AS MELHORES COISAS DO MUNDO

Eu xingo muito o cinema brasileiro quando esse insiste em histórias rasas, personagens fracos e situações caricatas. Por isso, “As melhores coisas do mundo”, de Laís Bodanzky, é digno de elogios, pois consegue fugir a certa mediocridade vigente no cinema nacional, notadamente no campo do roteiro.

A diretora -com uma sólida lista de bons serviços prestados ao cinema nacional, com obras como “Um céu de estrelas” e “Bicho-de-sete-cabeças”- faz um filme sobre adolescentes, mas não só para adolescentes. Laís consegue escapar da armadilha de achar que só porque os problemas juvenis por vezes sejam para lá de superficiais, o tratamento artístico dado a eles também precisa ser superficial. Assim, “As melhores coisas do mundo” surge como um espécie de anti-“Malhação”, a longeva novela adolescente da Rede Globo que pode falar sobre qualquer coisa, menos sobre o cotidiano de um adolescente normal.

A sacada de Laís é ter no núcleo central apenas atores amadores, que são devidamente rodeados de bons nomes, como Denise Fraga, Caio Blat, Zé Carlos Machado e um surpreendente Paulinho Vilhena. Ainda que os jovens e inexperientes atores tenham passado pela máquina de moer talentos de Fátima Toledo, eles conseguiram sair com o frescor típico dessa fase da vida, o que se reflete principalmente na linguagem do filme e em como ela não soa em nenhum momento artificial na boca de dos adolescentes.

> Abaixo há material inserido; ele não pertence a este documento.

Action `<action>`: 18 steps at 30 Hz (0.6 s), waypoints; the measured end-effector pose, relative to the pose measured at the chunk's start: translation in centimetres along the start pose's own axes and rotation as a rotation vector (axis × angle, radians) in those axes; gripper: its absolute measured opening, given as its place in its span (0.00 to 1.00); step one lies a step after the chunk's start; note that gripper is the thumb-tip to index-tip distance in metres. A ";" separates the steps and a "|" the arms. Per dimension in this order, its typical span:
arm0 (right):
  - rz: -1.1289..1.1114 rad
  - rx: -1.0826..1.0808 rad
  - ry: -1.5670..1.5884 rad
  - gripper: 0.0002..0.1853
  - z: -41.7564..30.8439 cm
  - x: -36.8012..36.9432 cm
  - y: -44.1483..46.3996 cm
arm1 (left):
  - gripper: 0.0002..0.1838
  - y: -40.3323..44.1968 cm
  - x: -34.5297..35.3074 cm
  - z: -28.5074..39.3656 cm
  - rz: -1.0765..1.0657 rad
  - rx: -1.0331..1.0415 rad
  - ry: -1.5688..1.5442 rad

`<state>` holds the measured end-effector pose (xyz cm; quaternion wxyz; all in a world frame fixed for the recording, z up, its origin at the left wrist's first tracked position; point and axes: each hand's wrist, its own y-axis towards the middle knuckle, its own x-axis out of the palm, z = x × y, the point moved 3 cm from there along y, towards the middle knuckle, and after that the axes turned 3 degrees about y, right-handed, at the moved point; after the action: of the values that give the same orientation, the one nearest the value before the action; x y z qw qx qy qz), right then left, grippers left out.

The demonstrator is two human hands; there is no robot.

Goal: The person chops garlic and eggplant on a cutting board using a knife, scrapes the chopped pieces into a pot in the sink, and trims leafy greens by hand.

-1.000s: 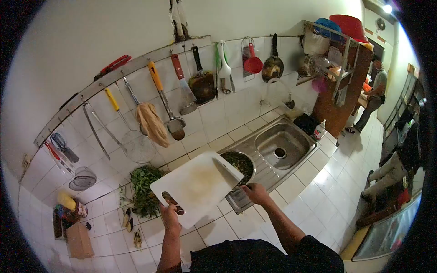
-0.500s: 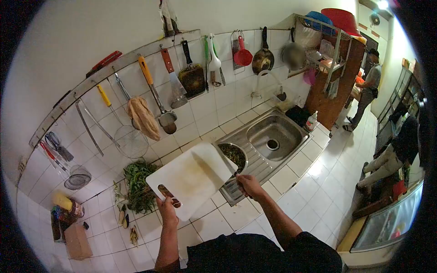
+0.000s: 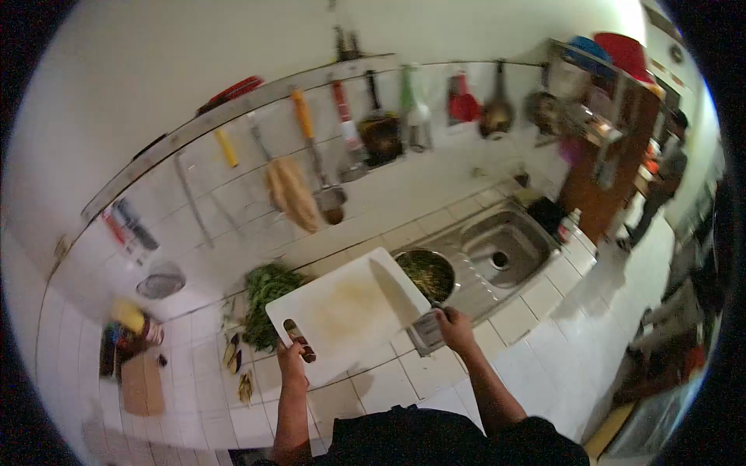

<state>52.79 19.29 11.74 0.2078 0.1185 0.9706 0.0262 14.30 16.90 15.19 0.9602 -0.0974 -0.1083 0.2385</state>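
My left hand (image 3: 291, 363) is closed round the handle slot of a white cutting board (image 3: 334, 311), held above the tiled counter. In my right hand (image 3: 455, 329) is the handle of a kitchen knife (image 3: 395, 289). Its wide blade lies along the board's right side, apparently against the surface, which bears a yellowish stain. Just beyond the board's right edge stands a round metal bowl (image 3: 452, 281) of chopped greens (image 3: 426, 272), partly covered by board and knife. A bunch of leafy greens (image 3: 268, 299) lies behind the board on the left.
A steel sink (image 3: 505, 241) with a drainboard adjoins the bowl. Utensils and pans, including a spatula (image 3: 350, 136), hang along the wall. Small eggplant-like pieces (image 3: 233, 353) and a cardboard box (image 3: 142, 384) sit at left. Another person (image 3: 664, 175) stands far right.
The board has drawn back from over the bowl and looks flatter, so more chopped greens show. The knife stays along its right side. The whole view has shifted and blurred.
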 end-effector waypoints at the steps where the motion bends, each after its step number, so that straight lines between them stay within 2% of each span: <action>1: -0.007 0.011 0.051 0.22 -1.9 -0.6 -0.8 | 0.16 0.8 -2.8 -0.9 0.057 0.010 -0.015; 2: -0.025 -0.033 -0.085 0.21 -0.2 -0.3 -1.1 | 0.15 1.8 -5.6 -2.4 -0.017 0.002 -0.053; 3: -0.054 -0.028 0.073 0.20 1.8 0.7 -1.5 | 0.13 1.9 -8.2 -3.2 -0.090 -0.010 -0.086; 4: -0.053 -0.010 0.307 0.18 -1.3 0.6 -2.9 | 0.13 1.2 -10.3 -3.3 -0.036 -0.010 -0.092; 6: -0.128 0.032 0.235 0.17 -0.3 1.5 -4.4 | 0.14 0.2 -13.0 -3.7 -0.124 -0.054 -0.083; 7: -0.138 0.086 0.347 0.13 1.2 2.5 -5.3 | 0.18 0.5 -15.4 -5.4 -0.153 -0.106 -0.010; 8: -0.145 0.143 0.458 0.11 2.7 3.7 -6.3 | 0.18 0.8 -16.8 -7.5 -0.125 -0.110 -0.015; 9: -0.147 0.169 0.442 0.11 4.4 5.1 -7.0 | 0.18 1.0 -17.9 -9.8 -0.080 -0.094 0.068; 10: -0.205 0.183 0.429 0.12 2.6 5.8 -7.6 | 0.18 0.9 -18.6 -10.5 -0.040 -0.081 0.152; 11: -0.232 0.242 0.452 0.12 3.0 7.4 -8.0 | 0.18 0.7 -19.4 -11.5 -0.127 -0.268 0.047; 12: -0.256 0.304 0.473 0.12 4.2 9.2 -8.6 | 0.17 0.7 -19.3 -12.1 -0.079 -0.294 0.093; 13: -0.272 0.138 0.475 0.14 3.1 11.3 -8.6 | 0.16 2.2 -21.0 -14.2 0.025 -0.123 0.317; 14: -0.349 0.121 0.335 0.17 2.8 11.8 -9.1 | 0.16 3.3 -22.5 -16.4 0.126 0.046 0.539; 15: -0.399 0.154 0.397 0.18 3.3 13.3 -9.8 | 0.16 2.4 -22.2 -15.3 0.133 0.038 0.535; 16: -0.442 0.187 0.461 0.20 4.3 15.1 -10.4 | 0.15 1.2 -20.8 -11.7 0.252 0.263 0.761; 17: -0.471 0.166 0.384 0.21 5.2 16.6 -11.0 | 0.14 0.8 -19.8 -8.8 0.369 0.495 0.981; 18: -0.498 0.143 0.307 0.21 5.6 17.7 -11.3 | 0.14 1.7 -20.0 -8.1 0.369 0.494 0.974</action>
<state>36.89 12.65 -1.50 0.0496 -0.1140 0.9893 -0.0765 -1.62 7.72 3.79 0.8362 0.0140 0.4238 0.3478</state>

O filme foi livremente baseado no livro “Manos”, de Gilberto Dimenstein e Heloísa Prieto, e foca na história do jovem Hermano -Francisco Miguez-, que vê seu confortável mundo virar de cabeça para baixo com a separação dos pais. De um dos mais típicos problemas adolescentes, Laís consegue extrair uma série de situações.

Assim, aos problemas típicos da adolescência, como a citada separação, vão se juntar outros mais, digamos modernos, como a questão do preconceito sexual, o agora tão falado bullying, e até uma observação pontual mas fundamental de como essa geração se relaciona com a tecnologia, incessantemente presos a seus celulares e escravos de uma fofoqueira virtual.

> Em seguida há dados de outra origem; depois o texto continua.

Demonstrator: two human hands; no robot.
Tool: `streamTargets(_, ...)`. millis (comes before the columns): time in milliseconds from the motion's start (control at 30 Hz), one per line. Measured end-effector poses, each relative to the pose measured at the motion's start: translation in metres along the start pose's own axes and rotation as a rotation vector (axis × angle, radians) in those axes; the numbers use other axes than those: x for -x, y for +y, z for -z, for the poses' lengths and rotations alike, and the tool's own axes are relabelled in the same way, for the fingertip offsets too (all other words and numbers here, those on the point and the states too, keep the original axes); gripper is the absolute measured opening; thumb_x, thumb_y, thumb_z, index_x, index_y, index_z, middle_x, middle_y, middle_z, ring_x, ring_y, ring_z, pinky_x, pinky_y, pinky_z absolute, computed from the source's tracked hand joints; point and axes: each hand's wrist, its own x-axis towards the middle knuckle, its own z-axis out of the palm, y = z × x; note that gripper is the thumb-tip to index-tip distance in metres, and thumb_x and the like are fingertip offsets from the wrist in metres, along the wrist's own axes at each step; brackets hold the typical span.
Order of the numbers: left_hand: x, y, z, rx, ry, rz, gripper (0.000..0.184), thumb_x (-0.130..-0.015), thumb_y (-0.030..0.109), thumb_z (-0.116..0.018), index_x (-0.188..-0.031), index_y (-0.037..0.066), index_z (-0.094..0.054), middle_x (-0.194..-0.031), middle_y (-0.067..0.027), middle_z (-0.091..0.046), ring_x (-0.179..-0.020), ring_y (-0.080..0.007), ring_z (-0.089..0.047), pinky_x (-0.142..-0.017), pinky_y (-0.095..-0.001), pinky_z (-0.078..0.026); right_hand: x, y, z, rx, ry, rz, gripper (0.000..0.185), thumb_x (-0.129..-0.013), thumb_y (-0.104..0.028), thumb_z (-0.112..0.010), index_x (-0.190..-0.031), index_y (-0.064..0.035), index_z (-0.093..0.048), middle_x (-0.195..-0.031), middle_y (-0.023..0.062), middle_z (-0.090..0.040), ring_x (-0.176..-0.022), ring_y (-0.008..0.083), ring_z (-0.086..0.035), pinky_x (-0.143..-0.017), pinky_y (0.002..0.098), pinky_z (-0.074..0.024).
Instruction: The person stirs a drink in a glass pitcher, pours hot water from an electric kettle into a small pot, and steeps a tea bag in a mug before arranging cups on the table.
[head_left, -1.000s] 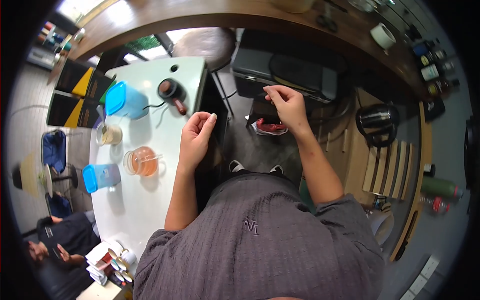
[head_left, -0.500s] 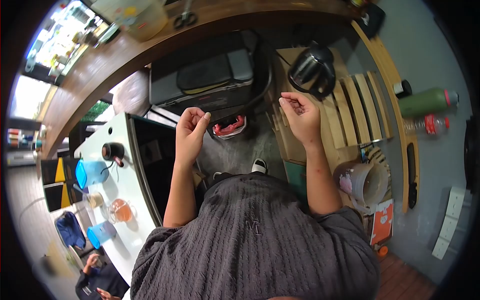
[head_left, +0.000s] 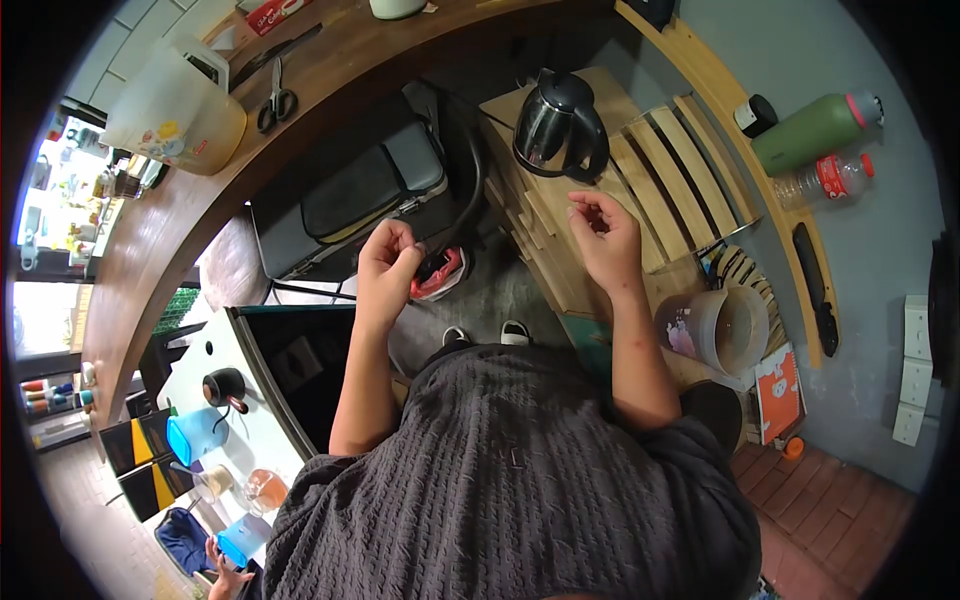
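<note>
My left hand point(head_left: 388, 275) hangs in the air in front of a black case point(head_left: 350, 190), its fingers curled and thumb against them; whether anything small is inside cannot be seen. Just beyond its fingertips a red item in a white wrapper point(head_left: 445, 278) lies low down. My right hand point(head_left: 608, 245) is raised near the slatted wooden rack point(head_left: 675, 185), fingers curled inward and thumb close to them, with nothing visible in it. Above this hand stands a black electric kettle point(head_left: 562, 125). The two hands are apart.
A curved wooden counter point(head_left: 150, 240) with a plastic pitcher point(head_left: 180, 115) and scissors point(head_left: 277, 100) spans the upper left. At the lower left, a white table point(head_left: 240, 450) holds cups. A plastic bucket point(head_left: 735, 330) and green bottle point(head_left: 815, 135) are right. Another person's hand point(head_left: 228, 575) shows lower left.
The view has swung to the right, so the white table has shifted left and down, while the kettle, rack and bucket have come closer to the middle. Both hands stay raised, curled and apart.
</note>
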Motion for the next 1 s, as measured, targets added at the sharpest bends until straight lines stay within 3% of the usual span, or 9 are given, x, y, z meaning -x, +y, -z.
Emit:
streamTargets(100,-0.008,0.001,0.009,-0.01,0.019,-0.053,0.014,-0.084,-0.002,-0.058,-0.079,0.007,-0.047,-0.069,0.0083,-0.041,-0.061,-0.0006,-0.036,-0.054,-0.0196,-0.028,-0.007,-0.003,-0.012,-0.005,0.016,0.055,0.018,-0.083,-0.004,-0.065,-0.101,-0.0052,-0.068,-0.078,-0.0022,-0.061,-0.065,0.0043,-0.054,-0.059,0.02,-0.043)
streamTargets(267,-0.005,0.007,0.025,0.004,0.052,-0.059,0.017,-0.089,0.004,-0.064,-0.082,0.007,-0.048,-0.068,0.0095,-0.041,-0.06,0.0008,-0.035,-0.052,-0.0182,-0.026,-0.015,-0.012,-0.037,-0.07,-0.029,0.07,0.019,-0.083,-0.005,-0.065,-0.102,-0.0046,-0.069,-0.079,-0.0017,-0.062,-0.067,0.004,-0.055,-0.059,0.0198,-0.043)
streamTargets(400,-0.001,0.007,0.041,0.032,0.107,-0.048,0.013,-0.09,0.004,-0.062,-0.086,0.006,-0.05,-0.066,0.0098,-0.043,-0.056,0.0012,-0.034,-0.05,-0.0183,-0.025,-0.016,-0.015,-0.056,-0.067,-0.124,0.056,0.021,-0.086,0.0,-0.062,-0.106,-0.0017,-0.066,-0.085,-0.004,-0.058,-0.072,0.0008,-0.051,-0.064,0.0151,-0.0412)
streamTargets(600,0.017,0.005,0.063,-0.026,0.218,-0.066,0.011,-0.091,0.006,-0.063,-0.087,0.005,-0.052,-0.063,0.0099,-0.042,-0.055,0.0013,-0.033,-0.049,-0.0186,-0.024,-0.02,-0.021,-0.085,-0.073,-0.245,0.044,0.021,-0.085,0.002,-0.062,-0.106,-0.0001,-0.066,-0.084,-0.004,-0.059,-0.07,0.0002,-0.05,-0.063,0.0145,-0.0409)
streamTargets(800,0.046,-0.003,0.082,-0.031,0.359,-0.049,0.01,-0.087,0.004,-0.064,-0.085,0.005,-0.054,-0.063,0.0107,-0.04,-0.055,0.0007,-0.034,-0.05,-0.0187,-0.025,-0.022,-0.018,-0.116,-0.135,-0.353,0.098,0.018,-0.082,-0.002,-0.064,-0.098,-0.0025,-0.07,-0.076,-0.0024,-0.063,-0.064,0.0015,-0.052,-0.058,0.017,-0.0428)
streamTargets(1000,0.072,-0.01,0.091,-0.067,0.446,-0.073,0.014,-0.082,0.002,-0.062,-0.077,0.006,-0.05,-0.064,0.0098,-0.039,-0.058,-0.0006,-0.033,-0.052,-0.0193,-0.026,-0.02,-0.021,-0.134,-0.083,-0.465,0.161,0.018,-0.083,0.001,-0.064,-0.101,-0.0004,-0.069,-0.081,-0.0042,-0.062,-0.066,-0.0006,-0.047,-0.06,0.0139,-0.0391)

O mundo de Hermano vai ruindo. Primeiro a separação, depois uma revelação sobre o pai, depois o preconceito na escola, o fim do relacionamento e a depressão do irmão. Vemos um Hermano que entra garoto e sai ainda garoto de todo esse imbróglio, mas inegavelmente um pouquinho mais perto da maturidade.

Curioso é observar como Hermano lida muito melhor -ainda que de maneira visceral- com toda essa epopéia de problemas do que seu irmão -o novo galã adolescente Fiuk-, que parecia muito mais aparelhado para enfrentar situações-limites com seu relacionamento sério e seu blog pseudo poético. No final, é o irmão quem tenta a saída mais fácil, enquanto Hermano dá a volta por cima, sacode a poeira e enfrenta de peito aberto seus problemas.

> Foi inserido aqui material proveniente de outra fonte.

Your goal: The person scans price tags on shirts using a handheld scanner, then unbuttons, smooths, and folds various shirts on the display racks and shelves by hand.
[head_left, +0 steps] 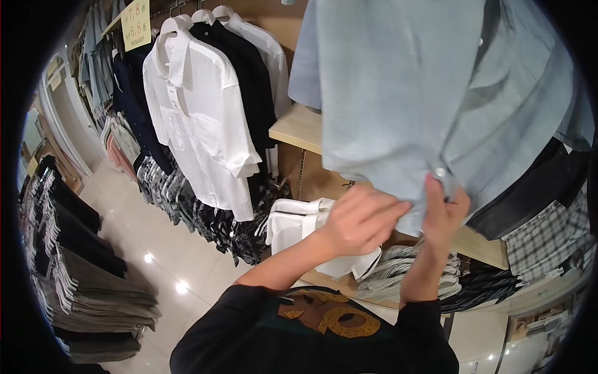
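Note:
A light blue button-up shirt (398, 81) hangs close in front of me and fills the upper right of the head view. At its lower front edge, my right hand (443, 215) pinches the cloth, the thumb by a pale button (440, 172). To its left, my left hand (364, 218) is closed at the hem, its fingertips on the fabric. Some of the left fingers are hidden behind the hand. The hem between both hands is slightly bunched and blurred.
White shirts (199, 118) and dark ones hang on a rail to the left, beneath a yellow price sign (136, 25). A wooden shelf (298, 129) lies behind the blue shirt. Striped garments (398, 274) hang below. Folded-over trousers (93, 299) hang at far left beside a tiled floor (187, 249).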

Já li algumas queixas sobre o fato de o filme abordar um mundo muito restrito -o ambiente escolar da classe média paulistana. Faltaria, segundo essa crítica, um embate com a realidade. A realidade, esse fetiche atual do cinema nacional. Essa crítica não percebe que esse filme não faz esse enfrentamento porque não se propõe mesmo a fazer. Não é essa a ambição da obra, ela não está lá para explicar qualquer problema social que seja, mas sim para jogar luz sobre um determinado grupo de jovens e uma determinada situação. Dentro dessa ambição, o filme é plenamente bem sucedido.

“As melhores coisas do mundo”, portanto, serve tanto para aquele grupo de adolescentes se sentir retratado nas telas, quanto para os já nem tão jovens sentirem uma ponta de nostalgia de um passado nem tão distante. Serve mesmo para os muitas vezes cegos pais terem uma visão melhor do que seus filhos estão passando, vivendo. É um filme digno, que merece ser visto exatamente na medida de sua ambição de retrato momentâneo de uma geração. Nada menos, nada mais.